The same day Trump signed the new legislation, an excerpt from former national security adviser John Bolton’s upcoming memoir had alleged that Trump had expressed approval of the use of detention camps for Uighurs during a private meeting with Chinese President Xi Jinping.
(US Trade Representative Robert Lighthizer told The Wall Street Journal that Bolton’s account of their conversation “never happened” and that it was “absolutely untrue.”)
Days later, Trump told reporters he had not imposed sanctions on Chinese officials over the detention of Uighurs earlier because: “Well, we were in the middle of a major trade deal” with China.
Nihad Awad, director of the Council on American-Islamic Relations, said he thought it was ironic that Trump signed the legislation on the same day the book excerpts were published.
“We condemn President’s Trump’s reported approval of China’s concentration camps — places of untold suffering, torture, abuse, rape, and death — for Uighur Muslims,” Awad wrote in a statement. “Congress must immediately investigate whether Trump gave his blessing to round up, imprison, and oppress an ethnic religious community in concentration camps.”
Meanwhile, Campaign for Uyghurs — Rushan Abbas’ group — applauded Trump and Congress’s move on the law, but said much more work needs to be done.
“As we celebrate one victory on the long path that still lies ahead, we grieve the countless people who are still suffering,” the organization wrote in a statement.
The detention camps
In recent years, the Chinese Communist Party has constructed hundreds of prisons and detention centers in Xinjiang and the surrounding region.
People who have been inside them — either as a visitor, employee, or inmate — have spoken of the forced consumption of forbidden foods in Islam, such as pork, mass surveillance, and various other forms of psychological and physical torture.
Leaked documents published by The New York Times showed a “ruthless and extraordinary campaign,” with instructions on how to handle every facet of the mass internment even down to how to answer the basic question of someone asking where their missing family member was.
A report from the Australian Strategic Policy Institute found that Uighurs in Xinjiang, including some in detention camps, have also been moved across China to forcibly work in factories. The Washington Post reported that many of them likely provided material for well-known international brands like Nike.
Uighurs living abroad have also told Business Insider they are frequently intimidated by Chinese agents through mysterious automated calls and sinister Facebook comments, among others.
Chinese officials have repeatedly denied human rights abuses and claimed the camps are vocational training camps meant to quell extremism. Last year, providing no evidence, China claimed to have released those who were detained.
But many see it as an effort to eliminate the Uighur identity.
“It’s just what they call it so they can ethnically cleanse us,” Sadam Abdusalam, a Uighur living abroad in Australia, told Business Insider, adding that an extended family member had been imprisoned just for praying five times a day.
“What does not eating pork have to do with national security?” Rushan Abbas said.
Suppressing the voices of Uighurs abroad
In addition to the untold horrors in the camps, members of the Uighur diaspora told Business Insider that there is still a large effort to suppress their voices and hide what’s happening in these camps.

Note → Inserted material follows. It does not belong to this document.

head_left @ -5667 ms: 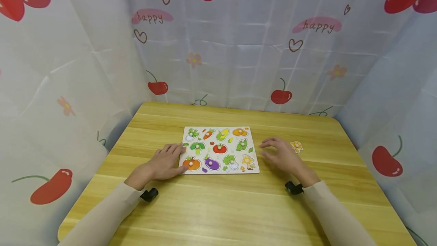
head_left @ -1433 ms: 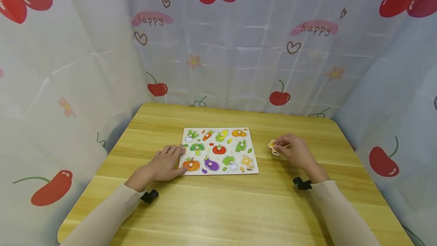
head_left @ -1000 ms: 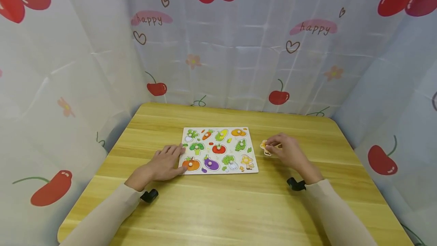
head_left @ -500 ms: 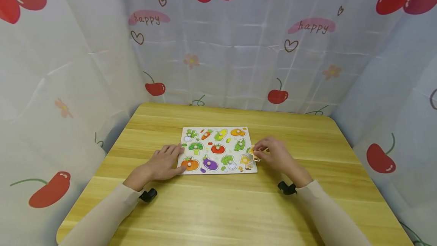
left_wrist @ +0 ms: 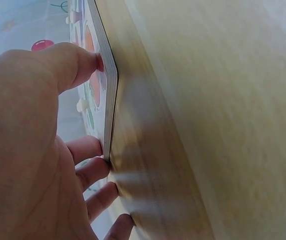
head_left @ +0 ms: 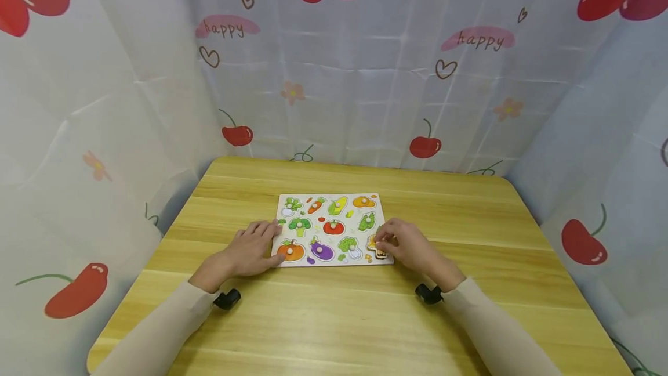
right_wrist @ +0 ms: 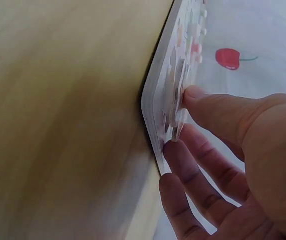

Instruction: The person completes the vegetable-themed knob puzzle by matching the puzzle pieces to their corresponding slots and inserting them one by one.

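Note:
My left hand (head_left: 249, 253) rests at the left edge of a wooden vegetable puzzle board (head_left: 354, 226). In the left wrist view its thumb lies on the board's face and its fingers touch the table-side edge. With thumb and fingers, my right hand (head_left: 412, 246) pinches a mushroom puzzle piece (head_left: 371, 243) over the board's lower right corner. In the right wrist view the piece (right_wrist: 178, 100) sits slightly proud of the board's face. My fingers partly hide the piece and the printed mushroom under it.
Other knobbed pieces sit in the board, among them a pumpkin (head_left: 290, 251), an eggplant (head_left: 322, 249) and a tomato (head_left: 334, 227). The wooden table (head_left: 334, 318) is enclosed by white cherry-print curtains (head_left: 360, 91).
My right hand picked up the mushroom piece from the table right of the board and carried it left onto the lower right corner. The left hand stays at the board's left edge.

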### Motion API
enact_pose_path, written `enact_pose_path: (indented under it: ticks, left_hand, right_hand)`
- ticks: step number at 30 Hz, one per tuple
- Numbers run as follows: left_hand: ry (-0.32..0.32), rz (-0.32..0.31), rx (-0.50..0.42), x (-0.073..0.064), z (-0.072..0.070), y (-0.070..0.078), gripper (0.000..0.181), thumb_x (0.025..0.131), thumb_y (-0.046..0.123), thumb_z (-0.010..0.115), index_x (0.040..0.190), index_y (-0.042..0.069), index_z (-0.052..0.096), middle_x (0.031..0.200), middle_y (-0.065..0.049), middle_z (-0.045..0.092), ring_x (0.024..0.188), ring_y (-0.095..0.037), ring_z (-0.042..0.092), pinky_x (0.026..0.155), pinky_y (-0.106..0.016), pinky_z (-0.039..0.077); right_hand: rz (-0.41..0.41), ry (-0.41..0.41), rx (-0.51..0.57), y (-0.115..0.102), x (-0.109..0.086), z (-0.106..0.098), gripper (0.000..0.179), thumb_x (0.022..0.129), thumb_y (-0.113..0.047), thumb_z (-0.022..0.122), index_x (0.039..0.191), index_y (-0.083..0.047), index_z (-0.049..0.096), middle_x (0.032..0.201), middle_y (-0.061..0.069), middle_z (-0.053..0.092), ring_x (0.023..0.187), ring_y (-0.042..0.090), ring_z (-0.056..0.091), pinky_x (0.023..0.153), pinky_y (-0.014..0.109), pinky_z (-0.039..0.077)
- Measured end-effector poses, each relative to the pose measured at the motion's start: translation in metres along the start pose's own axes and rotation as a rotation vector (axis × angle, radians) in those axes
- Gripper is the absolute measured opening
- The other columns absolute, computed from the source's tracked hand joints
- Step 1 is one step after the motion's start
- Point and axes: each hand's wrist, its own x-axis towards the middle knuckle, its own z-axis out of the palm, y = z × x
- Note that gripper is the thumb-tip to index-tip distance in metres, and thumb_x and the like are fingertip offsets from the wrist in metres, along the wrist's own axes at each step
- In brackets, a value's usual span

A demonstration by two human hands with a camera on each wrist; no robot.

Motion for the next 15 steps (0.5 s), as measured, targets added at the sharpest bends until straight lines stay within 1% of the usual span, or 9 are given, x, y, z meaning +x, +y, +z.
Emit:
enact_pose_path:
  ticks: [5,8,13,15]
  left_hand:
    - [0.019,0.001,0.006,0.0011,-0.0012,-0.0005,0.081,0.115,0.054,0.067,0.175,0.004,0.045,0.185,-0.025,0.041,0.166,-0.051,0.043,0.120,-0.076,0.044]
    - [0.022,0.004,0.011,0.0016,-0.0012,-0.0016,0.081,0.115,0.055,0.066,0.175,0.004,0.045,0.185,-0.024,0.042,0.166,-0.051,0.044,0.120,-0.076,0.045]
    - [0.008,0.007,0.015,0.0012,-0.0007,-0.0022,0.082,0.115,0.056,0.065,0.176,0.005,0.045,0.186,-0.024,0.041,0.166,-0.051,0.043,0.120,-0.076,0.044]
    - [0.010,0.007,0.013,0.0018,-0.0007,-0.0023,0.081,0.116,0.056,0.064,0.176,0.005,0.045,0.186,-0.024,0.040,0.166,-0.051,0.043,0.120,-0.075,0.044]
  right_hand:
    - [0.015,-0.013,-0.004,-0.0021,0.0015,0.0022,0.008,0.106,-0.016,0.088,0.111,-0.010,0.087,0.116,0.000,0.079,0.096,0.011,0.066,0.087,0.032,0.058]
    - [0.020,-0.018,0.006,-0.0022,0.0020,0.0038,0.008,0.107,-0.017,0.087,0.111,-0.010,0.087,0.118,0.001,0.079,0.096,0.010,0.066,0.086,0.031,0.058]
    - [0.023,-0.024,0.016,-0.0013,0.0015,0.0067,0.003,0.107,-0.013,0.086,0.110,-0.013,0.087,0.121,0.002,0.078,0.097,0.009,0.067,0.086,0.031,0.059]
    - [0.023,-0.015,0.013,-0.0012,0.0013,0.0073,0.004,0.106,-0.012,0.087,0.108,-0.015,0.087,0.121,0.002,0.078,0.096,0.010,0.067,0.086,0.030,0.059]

In February, Abdusalam attempted to reunite with his wife and young child who have been trapped in Xinjiang for three years. His wife Nadila, and their two-year-old son — whom he has never met — are being kept under house arrest.
Abdusalam told Business Insider the only “crime” his wife committed was traveling to Turkey and the US after they were married. China often punishes Uighurs just for traveling abroad.
In a live Q&A session with ABC Australia, a Chinese diplomat claimed that Abdusalam’s wife told officials in Xinjiang she did not want to reunite with her husband in Australia. Her son is an Australian citizen.
“How could he even say that?” Abdusalam said. “Who wants to raise a child by herself?”
—ABC Q+A (@QandA) February 24, 2020
In response, Nadila sent a photo of herself holding a handwritten note that said: “I want to leave and be with my husband.”
—sadam_abdusalam (@SMusapir) February 25, 2020
Abdusalam called his wife “brave” for sending the photo knowing she could face consequences from Chinese authorities but explained that he knew that if she hadn’t, Chinese officials would send their own media crews to spread a false message that his wife was happy and wanted to stay.
Uighurs abroad say speaking out is the only way
Abdurehim Gheni, an activist living in Amsterdam, told Business Insider in March that he has been protesting since June 2018, and feels that speaking out is the only method to publicize the human rights abuses — despite being threatened.
“I have lost contact with all my family members in East Turkestan (so-called Xinjiang Uighur autonomous region) since 23rd May 2017,” Gheni told Business Insider in a Facebook message. “I don’t know if they are alive, dead or in concentration camps or in prison. Although I have tried in different ways, I haven’t been able to reach them.”
“Uighurs abroad are the only agents that speak about what has been happening in our homeland because we can get information from the region in this or that way, plus losing contact with our family members can be a piece of great evidence about the oppression,” he said.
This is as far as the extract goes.